Господи, вот какая-то боль внутри. Нет, это не желудок. Черт! Да, это же мое сердце замучилось, затрепетало, задергалось как стрекоза, наколотая на булавку. На глаза навернулись слезы от жалости к себе, бедняжке.
Я хотела избавиться от кома в горле, так что судорожно проглотила все вино, что было в бокале.
Меня будто ткнул ножом убийственный вопрос: сколько у меня есть шансов быть брошенной Кеану Ривзом? Один из миллиона? Миллиарда? В космическом значении, это как? Как быть укушенной акулой или пораженной молнией? Нет, пожалуй, как умереть от мощного разряда тока во время сушки волос в тостере, работающем от батарейки! Нет, скорее всего, это — как быть раздавленной одиноким астероидом, размером с яблоко, чудом уцелевшим во всех возможных слоях атмосферы!

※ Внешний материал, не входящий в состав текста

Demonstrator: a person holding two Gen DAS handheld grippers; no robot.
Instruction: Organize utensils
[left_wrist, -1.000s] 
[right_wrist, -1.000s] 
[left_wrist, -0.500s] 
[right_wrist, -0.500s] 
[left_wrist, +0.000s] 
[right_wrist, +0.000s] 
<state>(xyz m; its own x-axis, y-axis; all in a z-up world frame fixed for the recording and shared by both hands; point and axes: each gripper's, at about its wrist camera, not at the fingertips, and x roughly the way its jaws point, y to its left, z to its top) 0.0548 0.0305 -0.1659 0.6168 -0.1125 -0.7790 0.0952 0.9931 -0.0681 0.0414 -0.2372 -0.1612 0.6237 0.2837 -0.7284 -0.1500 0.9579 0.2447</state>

Эта любовь — волшебное проклятье. Это потрясающе… мучительное ощущение.
Может, лучше тогда уж сразу перерезать себе вены, чтобы не мучиться больше? Ну, уж, нет! Тогда у Кеану точно не останется никаких шансов заочно помочь мне выздороветь, а потом встретить меня и узнать, какая я потрясающая. Ну уж нет, так не пойдет, чудесный доктор!
— Можно еще вина? — Громко сказала я. Мне вдруг стало весело от мысли о том, что вовсе не я, но сам Кеану может не получить шанса в жизни узнать меня. Это надо было отметить.
— Д-да,…конечно! — Дэвид глянул на меня с недоумением, и потянулся за бутылкой. Ну, а что, я не имею права выпить вина в свое удовольствие?
— И десерт. Я буду есть десерт.
— А еще у меня была подружка, — продолжал свой бесконечный приключенческий эпос Дэвид, — она была доченькой очень богатых родителей. Ее папик был актером-неудачником, который, впрочем, к старости сколотил огромное состояние на каких-то махинациях. В общем, хотя актер он был никудышный, зато жулик гениальный. Но, видимо, тщеславие все равно не давало ему покоя, так он снял для своей дочурки видеоклип, в котором за нее танцевала танцовщица, которой потом компьютером присобачили лицо моей подружки, а пела певица. Сама-то подружка моя ни голоса, ни слуха не имела. И танцевать, соответственно, не могла. Но этот видеоклип одно время входил в десятку лучших на каком-то доморощенном кабельном канале. Папику все это удовольствие влетело в копеечку.
— Да, ну. И что?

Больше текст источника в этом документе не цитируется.